Острее клинка | страница 38
У Сергея теперь было достаточно времени для того, чтобы подумать о том, как он мог поверить на слово Энрико Малатесте, отчаянному, смелому человеку, но авантюристу по натуре и стороннику анархических идей Михаила Бакунина.
Свобода пришла внезапно. Умер один итальянский король, вместо него на трон сел другой и по традиции, на радостях, объявил амнистию.
Энрико и Винченцо остались в Неаполе, Сергей поехал на север.
В поезде итальянцы, как дети, радовались победам русских над турками. Сергей не мог разделить их чувств. Для него была ясна подоплека царской любви к братьям-славянам: царь зарился на проливы из Черного в Средиземное море, оттого и полез в войну на Балканах.
Со страниц итальянских газет смотрели бравые физиономии генералов — Черняева, Скобелева, Гурко и лучезарный лик самого царя, и, разумеется, не было места для изможденных лиц сотен русских, которых под сурдинку судили в это время в Петербурге за мирную пропаганду среди крестьян и рабочих.
В Женеве ему показали стенограмму одного заседания «особого присутствия правительственного сената», в которой Сергей услышал живой голос России.
Подсудимый Ипполит Мышкин говорил на суде: «…девушка, желавшая читать революционные лекции крестьянам; юноша, давший революционную книжку какому-нибудь мальчику; несколько молодых людей, рассуждавших о причинах народных страданий, рассуждавших, что не худо было бы устроить даже, быть может, народное восстание, — все эти лица сидят на скамье подсудимых, как тяжкие преступники, а в то же время в народе было сильное движение, которое смирялось помощью штыков; а между тем эти лица, эти бунтовщики, которые были усмирены военною силою, вовсе не были привлечены на скамью подсудимых, как будто бы говорить о бунте, рассуждать о его возможности считается более преступным, нежели самый бунт. Это может показаться абсурдом, но абсурд этот понятен: представители силы народной могли бы сказать на суде нечто более полновесное, более неприятное для правительства и более поучительное для народа. Поэтому-то зажимают рот и не дают сказать эти слова на суде…»

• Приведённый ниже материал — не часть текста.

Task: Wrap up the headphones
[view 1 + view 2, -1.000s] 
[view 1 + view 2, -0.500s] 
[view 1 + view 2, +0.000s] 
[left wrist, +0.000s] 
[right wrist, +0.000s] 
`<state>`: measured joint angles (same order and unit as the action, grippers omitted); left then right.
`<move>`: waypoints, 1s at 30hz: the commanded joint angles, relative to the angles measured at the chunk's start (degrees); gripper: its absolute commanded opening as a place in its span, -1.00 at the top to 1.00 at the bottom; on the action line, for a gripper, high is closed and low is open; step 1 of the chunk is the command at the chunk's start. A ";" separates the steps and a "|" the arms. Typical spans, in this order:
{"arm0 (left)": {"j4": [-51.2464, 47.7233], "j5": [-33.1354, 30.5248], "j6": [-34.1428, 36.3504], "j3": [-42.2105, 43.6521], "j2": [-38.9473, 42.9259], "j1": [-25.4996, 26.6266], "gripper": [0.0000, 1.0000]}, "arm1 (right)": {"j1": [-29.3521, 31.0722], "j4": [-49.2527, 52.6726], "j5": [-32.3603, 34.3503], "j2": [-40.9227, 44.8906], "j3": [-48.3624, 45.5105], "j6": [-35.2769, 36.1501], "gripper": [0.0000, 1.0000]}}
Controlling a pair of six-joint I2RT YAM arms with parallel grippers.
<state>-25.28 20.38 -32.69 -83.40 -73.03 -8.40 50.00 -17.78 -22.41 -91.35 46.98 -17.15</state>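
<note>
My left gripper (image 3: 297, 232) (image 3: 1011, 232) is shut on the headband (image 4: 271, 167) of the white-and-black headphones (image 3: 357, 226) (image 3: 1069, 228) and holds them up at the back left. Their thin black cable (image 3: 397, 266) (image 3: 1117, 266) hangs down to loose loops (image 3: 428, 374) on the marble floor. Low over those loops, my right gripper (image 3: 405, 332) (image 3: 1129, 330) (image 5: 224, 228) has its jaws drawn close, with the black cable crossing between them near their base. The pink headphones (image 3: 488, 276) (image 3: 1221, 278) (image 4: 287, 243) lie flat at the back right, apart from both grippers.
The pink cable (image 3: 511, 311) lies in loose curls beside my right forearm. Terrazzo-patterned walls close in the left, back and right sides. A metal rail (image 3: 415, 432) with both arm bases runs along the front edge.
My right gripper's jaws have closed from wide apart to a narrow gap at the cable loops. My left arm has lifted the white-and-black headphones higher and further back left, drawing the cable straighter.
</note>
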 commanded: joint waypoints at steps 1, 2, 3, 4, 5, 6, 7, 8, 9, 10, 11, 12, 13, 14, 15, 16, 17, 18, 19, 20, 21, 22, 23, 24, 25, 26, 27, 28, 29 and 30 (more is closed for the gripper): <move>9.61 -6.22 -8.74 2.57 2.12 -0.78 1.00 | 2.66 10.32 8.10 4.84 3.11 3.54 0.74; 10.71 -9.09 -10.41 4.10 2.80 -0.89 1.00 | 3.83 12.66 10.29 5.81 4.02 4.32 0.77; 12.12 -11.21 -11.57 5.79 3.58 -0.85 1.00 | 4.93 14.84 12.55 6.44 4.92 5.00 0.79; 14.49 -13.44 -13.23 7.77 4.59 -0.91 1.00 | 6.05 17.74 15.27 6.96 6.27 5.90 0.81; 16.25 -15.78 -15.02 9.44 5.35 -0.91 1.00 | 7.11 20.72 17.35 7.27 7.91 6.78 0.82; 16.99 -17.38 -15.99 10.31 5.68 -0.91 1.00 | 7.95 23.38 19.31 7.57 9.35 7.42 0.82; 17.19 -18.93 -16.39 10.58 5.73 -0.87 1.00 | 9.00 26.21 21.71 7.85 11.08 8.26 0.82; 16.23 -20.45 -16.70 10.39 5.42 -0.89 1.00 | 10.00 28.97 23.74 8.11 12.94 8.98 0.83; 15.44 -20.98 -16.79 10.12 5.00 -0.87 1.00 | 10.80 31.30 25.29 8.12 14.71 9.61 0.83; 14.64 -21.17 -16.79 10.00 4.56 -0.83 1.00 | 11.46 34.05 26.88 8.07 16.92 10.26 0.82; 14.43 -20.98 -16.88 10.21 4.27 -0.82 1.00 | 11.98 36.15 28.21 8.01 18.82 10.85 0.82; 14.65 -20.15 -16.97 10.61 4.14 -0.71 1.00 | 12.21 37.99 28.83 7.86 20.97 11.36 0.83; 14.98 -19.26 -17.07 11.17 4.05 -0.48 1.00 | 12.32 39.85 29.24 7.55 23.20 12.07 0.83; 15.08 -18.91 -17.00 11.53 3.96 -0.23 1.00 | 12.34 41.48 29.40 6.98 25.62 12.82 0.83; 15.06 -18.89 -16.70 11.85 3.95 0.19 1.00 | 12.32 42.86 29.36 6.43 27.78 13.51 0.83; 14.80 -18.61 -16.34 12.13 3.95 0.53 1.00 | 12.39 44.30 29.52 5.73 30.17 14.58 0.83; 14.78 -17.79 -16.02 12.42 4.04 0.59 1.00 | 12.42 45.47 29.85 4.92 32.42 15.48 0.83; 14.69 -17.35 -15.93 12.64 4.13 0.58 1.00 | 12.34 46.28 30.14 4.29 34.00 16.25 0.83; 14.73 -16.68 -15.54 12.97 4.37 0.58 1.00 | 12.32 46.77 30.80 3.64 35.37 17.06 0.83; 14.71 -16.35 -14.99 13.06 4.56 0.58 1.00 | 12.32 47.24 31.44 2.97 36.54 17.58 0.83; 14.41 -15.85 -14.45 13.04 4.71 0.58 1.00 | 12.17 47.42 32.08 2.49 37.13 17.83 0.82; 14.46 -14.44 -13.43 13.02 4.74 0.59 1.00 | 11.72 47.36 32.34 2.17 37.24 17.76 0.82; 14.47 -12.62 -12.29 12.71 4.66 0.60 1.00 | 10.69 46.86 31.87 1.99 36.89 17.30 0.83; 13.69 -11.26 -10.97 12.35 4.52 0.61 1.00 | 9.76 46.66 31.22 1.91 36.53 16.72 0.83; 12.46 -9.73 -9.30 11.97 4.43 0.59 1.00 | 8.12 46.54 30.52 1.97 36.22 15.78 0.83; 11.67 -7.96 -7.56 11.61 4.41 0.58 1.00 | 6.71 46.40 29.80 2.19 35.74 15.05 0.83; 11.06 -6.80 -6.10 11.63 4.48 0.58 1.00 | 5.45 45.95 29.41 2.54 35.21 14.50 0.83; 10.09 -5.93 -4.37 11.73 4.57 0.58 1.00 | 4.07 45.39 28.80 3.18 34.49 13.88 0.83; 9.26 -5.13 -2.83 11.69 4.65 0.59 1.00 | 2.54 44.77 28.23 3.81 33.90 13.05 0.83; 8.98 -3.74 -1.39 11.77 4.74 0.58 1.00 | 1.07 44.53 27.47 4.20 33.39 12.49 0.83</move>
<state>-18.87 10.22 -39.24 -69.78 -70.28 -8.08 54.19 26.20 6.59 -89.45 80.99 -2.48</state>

Сергей читал речь Мышкина с восхищением и болью. Каждым своим словом Мышкин отягчал себе будущий приговор, но каждое его слово разбивало ложь и выносило на свет правду о замордованной России.
Сергей хорошо представлял себе обстановку царского суда.
Темная зала, длинный стол, за которым в черном оперении стервятников сидела комиссия. Жандармы с саблями наголо. Жиденькая стайка так называемой публики, среди которой нет сочувствующих. А за барьером небольшая группа заключенных.